Berkeley Data Analytics Stack (BDAS) is an open-source analytics stack for complex computations on massive dataset (big data) which supports efficient, large-scale in-memory (RAM) processing, and allows users and applications to trade between query accuracy, time, and cost.  The most important goal of massive dataset analysis is to provide the basis for decision-makings, such as personalized gamification and advertisement targeting through sophisticated exploratory analysis.

Current Tools Are Slow...

Today's analytics tools can provide complex processing on massive datasets but they are slow.  Achieving speedy responses (less than 1 second latency) on massive dataset is hard because information is usually stored over several, possibly up to thousands, of storage partitions and even if all information were in RAM memory, it takes 10s of seconds to just scan 200-300 GB RAM memory of a large server.  This makes the existing tools less suitable for real time complex computations, such as machine learning algorithms.  To try to provide low latency computations on massive datasets for both historical and live data, the AMPLab at UC Berkeley is developing Berkeley Data Analytics Stack or  BDAS which is an open source, next-generation data analytics stack.  

Figure 1 - Open Analytics Stack, BDAS Overview, Stoica, 2013Credit: BDAS Overview slides, Stoica, 2013

Figure 1 - Open Analytics Stack, BDAS Overview, Stoica, 2013

Berkely Data Analytics Stack leverages today’s open analytics stack (fig. 1)  which consists of four layers -- infrastructure layer (storage networks), storage layer (Hadoop), data processing layer (Pig, HBase, Hive) and the application layer.

BDAS Architecture

BDAS (fig. 2) adds an extra layer, Mesos, between infrastructure and storage for resource management which uses fine grain sharing and thus enables multiple frameworks to share the same infrastructure resulting in increased parallelism.

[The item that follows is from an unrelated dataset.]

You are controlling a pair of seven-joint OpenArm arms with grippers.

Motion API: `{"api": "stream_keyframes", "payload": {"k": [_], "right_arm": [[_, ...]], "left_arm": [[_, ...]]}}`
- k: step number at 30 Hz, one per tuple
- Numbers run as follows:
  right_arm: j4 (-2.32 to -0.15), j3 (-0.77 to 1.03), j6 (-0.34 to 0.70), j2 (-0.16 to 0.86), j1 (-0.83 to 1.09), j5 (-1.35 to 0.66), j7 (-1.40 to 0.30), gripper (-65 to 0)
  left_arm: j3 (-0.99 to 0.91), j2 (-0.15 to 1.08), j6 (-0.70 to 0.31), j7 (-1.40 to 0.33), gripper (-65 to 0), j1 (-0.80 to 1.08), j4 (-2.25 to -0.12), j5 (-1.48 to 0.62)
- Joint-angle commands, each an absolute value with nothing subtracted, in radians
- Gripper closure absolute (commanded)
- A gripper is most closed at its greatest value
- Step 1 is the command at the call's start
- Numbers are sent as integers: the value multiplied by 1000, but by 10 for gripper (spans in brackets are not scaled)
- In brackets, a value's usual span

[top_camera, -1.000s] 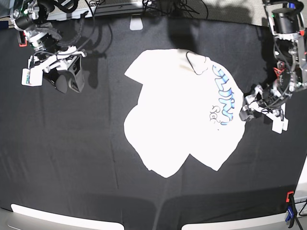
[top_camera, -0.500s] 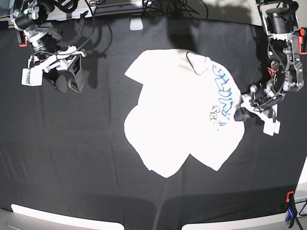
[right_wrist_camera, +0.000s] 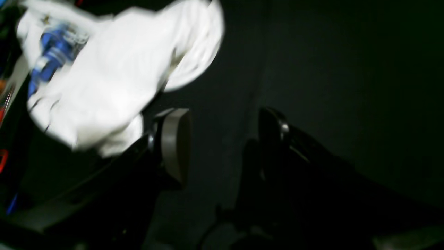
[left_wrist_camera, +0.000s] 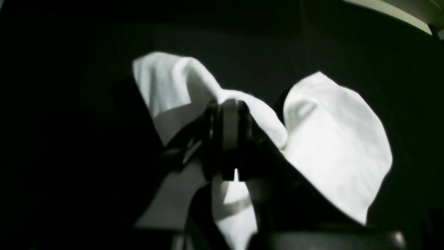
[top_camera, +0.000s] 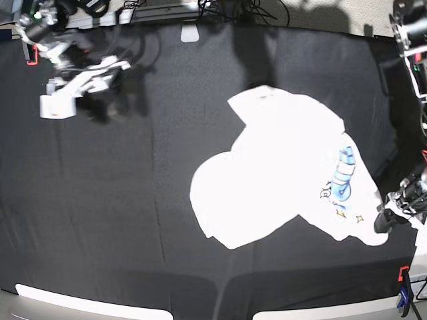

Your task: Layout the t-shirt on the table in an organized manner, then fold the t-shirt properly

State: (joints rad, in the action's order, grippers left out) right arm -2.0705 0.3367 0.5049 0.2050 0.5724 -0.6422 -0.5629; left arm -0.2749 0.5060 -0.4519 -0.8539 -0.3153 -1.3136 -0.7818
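The t-shirt [top_camera: 280,167] lies spread on the right half of the table [top_camera: 120,200], mostly plain white side up, with a strip of blue lettering and small doodles showing along its right edge. Its lower right corner is drawn out toward the table's right edge, where the left hand [top_camera: 388,217] sits low against the dark cloth. In the left wrist view that hand [left_wrist_camera: 229,139] has its two fingers pressed together with a fold of white shirt [left_wrist_camera: 333,146] pinched between them; the cloth rises in two humps on either side of the grip.

The right hand [top_camera: 80,87] is at the far left corner of the table, well apart from the shirt. In the right wrist view its fingers [right_wrist_camera: 175,146] stand wide apart with only the black table [right_wrist_camera: 347,69] between them, holding nothing; the shirt [right_wrist_camera: 114,80] shows blurred beyond, with a patch of blue print at its far side.

A red clamp [top_camera: 403,273] grips the table's edge at the near right corner.
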Motion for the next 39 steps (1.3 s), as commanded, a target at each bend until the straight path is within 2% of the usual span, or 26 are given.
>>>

BDAS extends the storage layer to enable better data management by adding the capability of in-memory processing, with Tachyon. BDAS also extends the data processing layer through Spark by adding the capabilities such as pre-computation, in-memory processing and data sampling.

 Figure 2 - Berkeley Data Analytics Stack (BDAS)Credit:

Figure 2 - Berkeley Data Analytics Stack (BDAS),

BDAS Components

Mesos:  a cluster manager that provides efficient resource isolation and sharing across distributed applications such as Hadoop, MPI, Hypertable, and Spark. As a result, Mesos allows users to easily build complex pipelines involving algorithms implemented in various frameworks.

Tachyon: High-throughput, fault-tolerant in-memory storage with interface compatible to HDFS and  support for Spark and Hadoop

Spark: a data processing layer framework designed for low-latency and iterative computation (eg. Machine Learning algorithms) on historical data. It provides fault-tolerant and efficient memory abstraction called Resilient Distributed Database (RDDs). Support Hadoop Distributed File System (HDFS) API, Amazon S3 API, and Hive metadata.  Spark provides an easy-to-program interface that is available in Java, Python, and Scala.

Shark: a port of Apache Hive onto Spark, Shark is a large-scale data warehouse system that runs on top of Spark and is backward-compatible with Apache Hive, allowing users to run unmodified Hive queries on existing Hive workhouses. Shark can run Hive queries 100 times faster when the dataset fits in memory and up to 5-10 times faster when the dataset is stored on disk.

Spark Streaming: extends Spark to provide streaming functionality and low latency computations on live dataset.  Accept inputs from Kafka, Flume, Twitter, TCP sockets.  With this functionality, Spark provides integrated support for all major computation models: batch, interactive, and streaming.

GraphX: provides GraphLab API and Toolkits on top of Spark,  fault tolerance by leveraging Spark.

 MLbase: Make Machine-Learning (ML) accessible to non-experts  with declarative approach to ML.

BlinkDB: an approximate query processing engine that allows users to trade between accuracy, time, and cost.

In summary, BDAS framework and its components work together to provide a magnitude of speed improvement, allowing iterative analysis possible with massive historical and live datasets.